Sun Jixiang, a student from the University of International Business and Economics concluded his survey by interviewing security guards as part of the faculty’s research on “Sino-foreign integration” in international communities, which was revealed on Sunday.

So far, the survey has focused on Wangjing, Chaoyang district, where in addition to foreign and Chinese residents, Sun also interviewed security guards in the communities.

“Chinese and foreign residents hold different opinions on careers such as being a security guard. It seems some Chinese citizens take a disparaging attitude toward them while most expats show more respect,” Sun said.

Zhao Zhilong, 24, from Xi’an, Shaanxi Province, works in Huading Shijia community, Chaoyang district, where 80 percent of residents are foreigners. He values his working environment with its “unique characteristics of an international community.”

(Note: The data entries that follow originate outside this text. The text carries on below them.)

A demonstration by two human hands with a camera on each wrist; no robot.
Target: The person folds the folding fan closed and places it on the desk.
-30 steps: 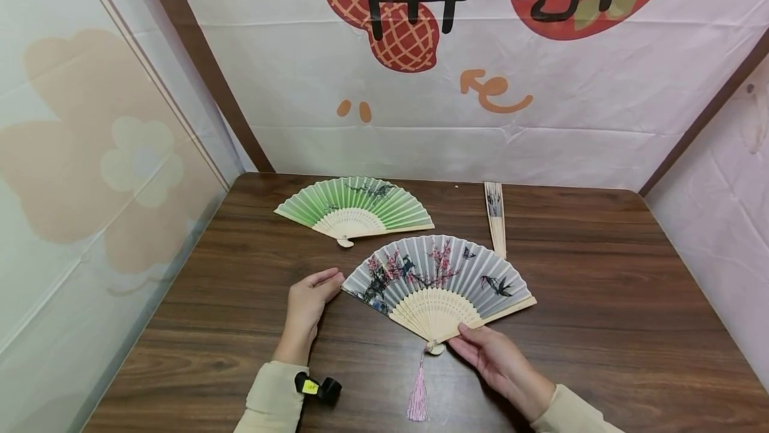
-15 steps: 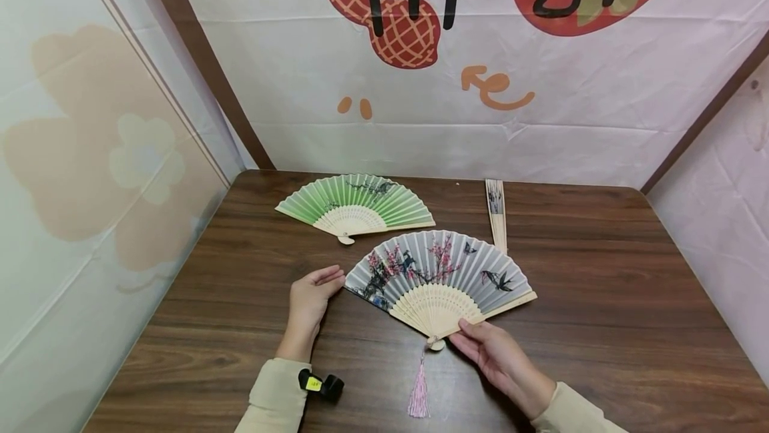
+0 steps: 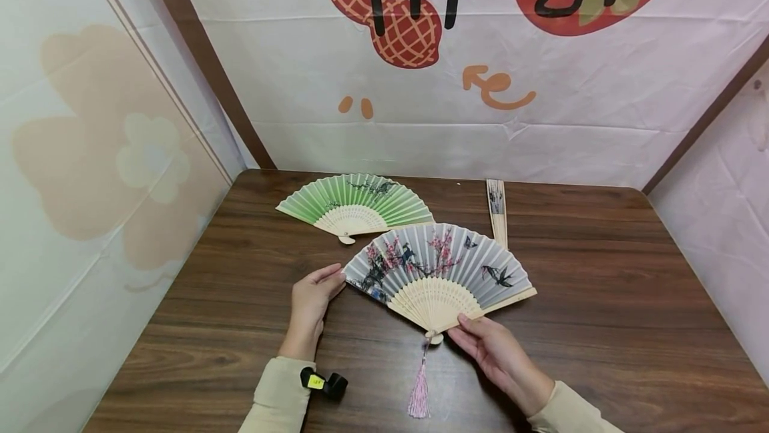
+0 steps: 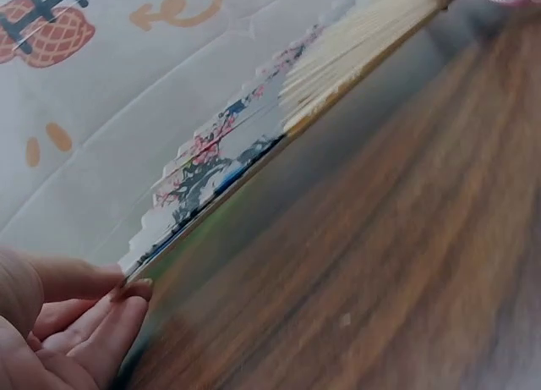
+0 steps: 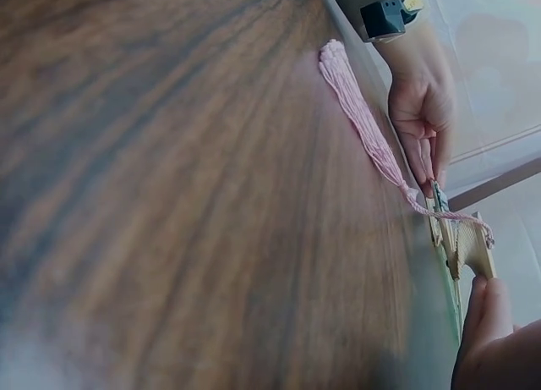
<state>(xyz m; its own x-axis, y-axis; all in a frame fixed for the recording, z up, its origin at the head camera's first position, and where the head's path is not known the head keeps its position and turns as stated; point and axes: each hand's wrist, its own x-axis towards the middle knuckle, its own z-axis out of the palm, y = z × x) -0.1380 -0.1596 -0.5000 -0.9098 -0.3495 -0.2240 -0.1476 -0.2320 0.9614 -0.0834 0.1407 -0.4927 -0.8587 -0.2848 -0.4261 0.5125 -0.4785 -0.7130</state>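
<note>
A spread grey folding fan [image 3: 447, 266], printed with pink blossoms and dark birds, is held between both hands. My left hand [image 3: 311, 299] pinches its left outer corner; in the left wrist view the thumb and fingertips [image 4: 127, 293] meet at that corner. Near the pivot, my right hand [image 3: 495, 356] grips the right-hand guard stick, thumb on top. From the pivot a pink tassel [image 3: 419, 389] trails toward the table's near side. The right wrist view shows the fan nearly edge-on beyond the tassel [image 5: 363, 119].
Behind the grey fan lies an open green fan [image 3: 354, 203], its right end just overlapped in view. A folded fan [image 3: 496, 209] lies at the back right. All are over a dark wooden table [image 3: 601, 273], with printed fabric walls [image 3: 420, 146] behind and at the sides.
The grey fan has risen slightly in the head view, both hands keeping their hold. Its top edge now reaches the green fan's right end. The other fans stay in place.
</note>
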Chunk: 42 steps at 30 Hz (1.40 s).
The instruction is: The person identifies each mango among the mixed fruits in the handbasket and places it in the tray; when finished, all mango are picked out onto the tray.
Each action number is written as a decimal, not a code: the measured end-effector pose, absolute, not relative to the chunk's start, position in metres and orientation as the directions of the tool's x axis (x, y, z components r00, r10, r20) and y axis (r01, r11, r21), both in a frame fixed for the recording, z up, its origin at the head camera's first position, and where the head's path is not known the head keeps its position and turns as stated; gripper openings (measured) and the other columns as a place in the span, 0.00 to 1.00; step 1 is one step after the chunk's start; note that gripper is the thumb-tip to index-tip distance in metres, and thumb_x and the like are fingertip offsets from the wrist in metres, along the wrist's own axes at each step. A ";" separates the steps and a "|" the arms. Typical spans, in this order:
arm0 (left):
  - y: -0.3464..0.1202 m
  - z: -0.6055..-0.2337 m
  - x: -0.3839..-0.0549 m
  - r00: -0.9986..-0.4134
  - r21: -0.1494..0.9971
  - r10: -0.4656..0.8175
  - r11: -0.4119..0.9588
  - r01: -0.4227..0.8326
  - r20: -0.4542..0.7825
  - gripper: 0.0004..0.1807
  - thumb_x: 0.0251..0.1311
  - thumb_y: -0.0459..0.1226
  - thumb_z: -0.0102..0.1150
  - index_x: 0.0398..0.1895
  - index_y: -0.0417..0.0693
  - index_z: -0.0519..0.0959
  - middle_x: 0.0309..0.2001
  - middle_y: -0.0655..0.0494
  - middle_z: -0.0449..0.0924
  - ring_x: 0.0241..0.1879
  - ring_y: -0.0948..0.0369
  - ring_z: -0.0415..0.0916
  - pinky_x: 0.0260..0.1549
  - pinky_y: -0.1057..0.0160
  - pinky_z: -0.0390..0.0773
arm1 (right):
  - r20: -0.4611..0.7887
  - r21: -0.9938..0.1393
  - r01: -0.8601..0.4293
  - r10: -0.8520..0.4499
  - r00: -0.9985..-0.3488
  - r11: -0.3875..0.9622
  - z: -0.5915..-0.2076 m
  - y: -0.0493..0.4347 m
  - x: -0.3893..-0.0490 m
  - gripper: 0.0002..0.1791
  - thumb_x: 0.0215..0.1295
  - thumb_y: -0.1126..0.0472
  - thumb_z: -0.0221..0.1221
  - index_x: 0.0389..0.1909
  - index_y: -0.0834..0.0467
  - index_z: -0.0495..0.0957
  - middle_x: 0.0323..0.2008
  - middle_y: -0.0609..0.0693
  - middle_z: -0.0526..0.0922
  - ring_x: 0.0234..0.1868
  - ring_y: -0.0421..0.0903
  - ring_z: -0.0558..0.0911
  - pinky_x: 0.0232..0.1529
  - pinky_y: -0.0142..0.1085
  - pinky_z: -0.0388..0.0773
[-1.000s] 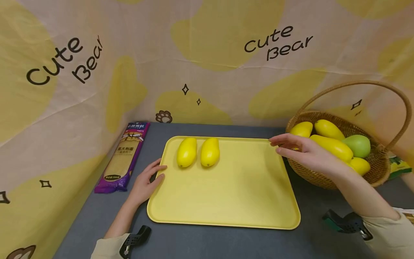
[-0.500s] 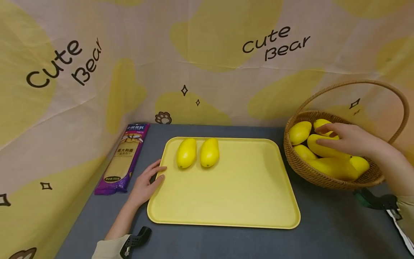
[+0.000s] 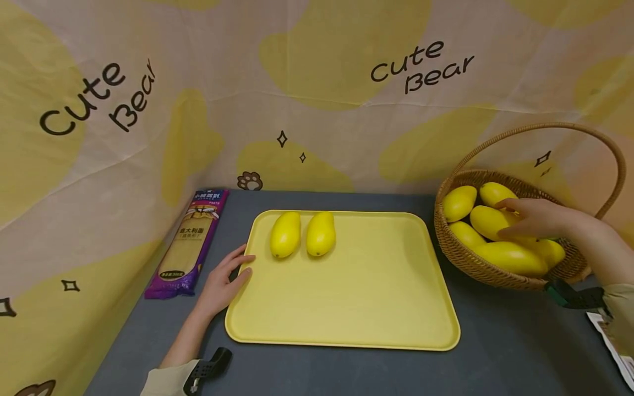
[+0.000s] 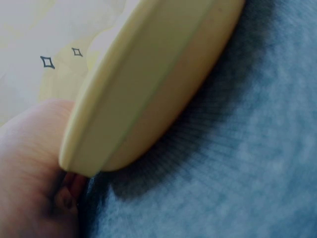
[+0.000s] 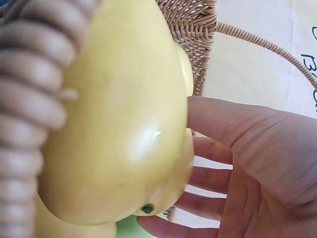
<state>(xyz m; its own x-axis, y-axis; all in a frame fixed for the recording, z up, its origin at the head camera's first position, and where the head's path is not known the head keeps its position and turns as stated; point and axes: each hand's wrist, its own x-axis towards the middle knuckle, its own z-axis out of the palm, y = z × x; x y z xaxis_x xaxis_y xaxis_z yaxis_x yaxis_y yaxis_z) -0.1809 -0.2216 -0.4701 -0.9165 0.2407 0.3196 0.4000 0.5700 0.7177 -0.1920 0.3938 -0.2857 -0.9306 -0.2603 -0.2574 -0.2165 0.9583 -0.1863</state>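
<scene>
In the head view my left hand (image 3: 216,286) rests at the left rim of a yellow tray (image 3: 342,308), fingertips and thumb tip on the edge. Two yellow mangoes (image 3: 285,235) lie side by side on the tray's back left part. My right hand (image 3: 542,217) reaches into a wicker basket (image 3: 460,256) on the right. Its thumb and fingers straddle a mango (image 3: 487,221) among several other yellow fruits. The right wrist view shows the thumb on the near side and the fingers behind the fruit, with a large mango (image 5: 119,109) in front.
A purple pasta packet (image 3: 190,236) lies left of the tray. The basket's arched handle (image 3: 550,126) rises above the right arm. A printed cloth (image 3: 322,110) hangs behind the dark table (image 3: 376,371). A white sheet (image 3: 606,338) shows at the right edge.
My right hand has gone from the tray's back right corner over into the basket and down onto a mango. The green fruit is now mostly hidden. The left hand keeps its place.
</scene>
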 end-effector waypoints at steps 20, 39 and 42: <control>-0.223 -0.470 -0.181 -0.916 0.725 0.244 0.560 0.400 0.317 0.16 0.67 0.34 0.57 0.57 0.41 0.79 0.69 0.42 0.64 0.67 0.42 0.61 0.61 0.42 0.62 | -0.164 -0.254 -0.036 -0.080 -0.983 0.967 -0.263 0.386 -0.178 0.52 0.64 0.36 0.57 0.71 0.73 0.53 0.62 0.78 0.61 0.56 0.75 0.65 0.49 0.68 0.64; -0.224 -0.469 -0.181 -0.915 0.726 0.250 0.558 0.403 0.315 0.16 0.68 0.34 0.57 0.57 0.40 0.78 0.69 0.43 0.64 0.68 0.42 0.60 0.60 0.39 0.61 | -0.090 -0.650 0.016 -0.056 -0.994 0.759 -0.265 0.331 -0.147 0.39 0.71 0.45 0.55 0.76 0.56 0.52 0.66 0.59 0.63 0.55 0.47 0.69 0.36 0.26 0.74; -0.224 -0.470 -0.182 -0.917 0.728 0.249 0.557 0.399 0.312 0.16 0.68 0.34 0.57 0.57 0.41 0.78 0.69 0.43 0.64 0.68 0.42 0.60 0.61 0.39 0.60 | -0.092 -0.673 -0.018 -0.108 -0.990 0.740 -0.268 0.318 -0.146 0.38 0.70 0.47 0.56 0.75 0.54 0.54 0.64 0.57 0.65 0.54 0.44 0.71 0.38 0.30 0.77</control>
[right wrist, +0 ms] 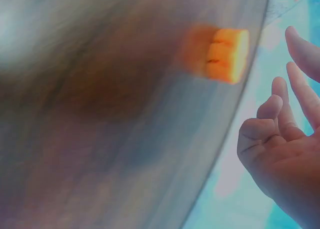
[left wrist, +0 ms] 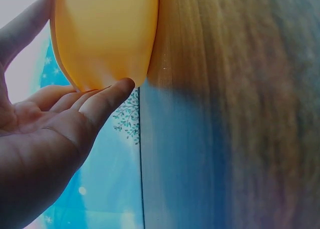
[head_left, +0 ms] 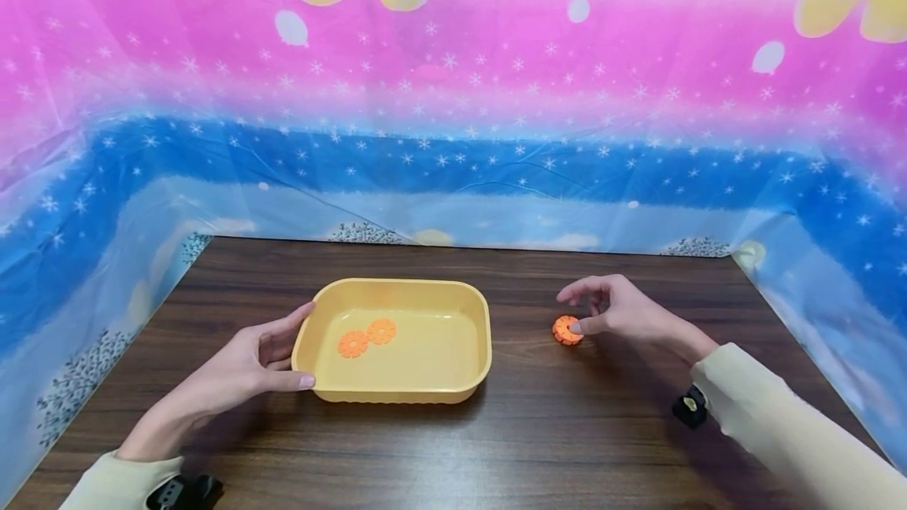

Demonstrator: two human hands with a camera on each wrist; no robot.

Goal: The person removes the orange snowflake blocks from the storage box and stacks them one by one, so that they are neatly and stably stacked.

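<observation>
A yellow plastic tray (head_left: pixel 404 372) stands on the table, with two flat orange notched discs, one (head_left: pixel 353 344) and another (head_left: pixel 382 330), lying side by side in its left half. My left hand (head_left: pixel 237 364) holds the tray's left end, thumb at the near corner and fingers at the far one; the left wrist view shows fingertips against the tray wall (left wrist: pixel 107 39). To the right of the tray lies a short stack of orange notched discs (head_left: pixel 566 330). Over that stack hovers my right hand (head_left: pixel 616 309), its fingers spread; the right wrist view shows a gap between hand and stack (right wrist: pixel 227 55).
The dark wood-grain table (head_left: pixel 439 455) ends at a pink and blue patterned cloth (head_left: pixel 453 140) hung behind it and along both sides. A black wrist device (head_left: pixel 690 406) sits at the right sleeve, another (head_left: pixel 184 492) at the left.
</observation>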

“I feel fine with where I am as a security guard after graduating from a college, and the biggest reason is that I have the respect I deserve in the community from the expatriates,” Zhao said, “but usually Chinese people look down on security guards in big cities.”

Liu Zhicheng, 21, from Tianshui, Gansu Province, will quit his security-guard career in four months after serving at Sunshine 100 International Apartment, in the CBD, because it has been “too hard and I suffered discrimination.”

“I was hit on the face by a boss on the 6th floor because I said he couldn’t park his Audi inside without a permit. It turns out security guards get more scolded than a waiter here,” Liu said, “my mom and I agreed I can go back home where everyone appreciates each other’s hard work, and understand better we are just doing different jobs.”

Liu confirmed that usually foreign residents are more polite to them and show more respect by saying “thank you” a lot, while some Chinese take his work for granted.

Hospitality comes in a mutual way, and some overseas residents living in Pingod, near Shuangjing, enjoy the guards’ special treatment and friendly manners.
“They’re polite, but I think they’re more polite to the foreigners, better than to Chinese. Sometimes they offer to carry the bags after I do my grocery shopping,” said an anonymous German resident who has lived there for two years.

“I don’t think it’s part of their responsibility, but I still enjoy this,” she said.
Joe, an American who has lived in the same community for one year, also thinks the guards treat expats better than local Chinese, however, he does not think they do a good job in keeping order, for example, in preventing all the junk mail and flyers posted through the door.

Li Shaohua, a member of Beijing Municipal Committee of the Chinese People’s Political Consultative Conference, who ran the first property management company in Beijing back in 1991, thinks it is a fact that many Chinese people who worship money do discriminate against people who do low-paid, low-skilled and low-entry standard professions.

“Some security guards even look down on themselves by not wearing their uniform back home, because society thinks people in the industry are not well-educated and have low morals. It makes it even harder to bring in more well-educated people to change peoples’ opinion, so it’s truly a vicious circle,” Li noted.

According to research Renmin University of China conducted in over 100 communities in town from 2005 to 2010, serious disputes between property owners and security guards occurred in 80 percent of the compounds, and 37 percent involved physical confrontation.

“Security guards have an important role in helping maintain public security, and we have more of them than policemen in most cities, so hopefully the government will regulate the security companies on a management and training level,” Li said.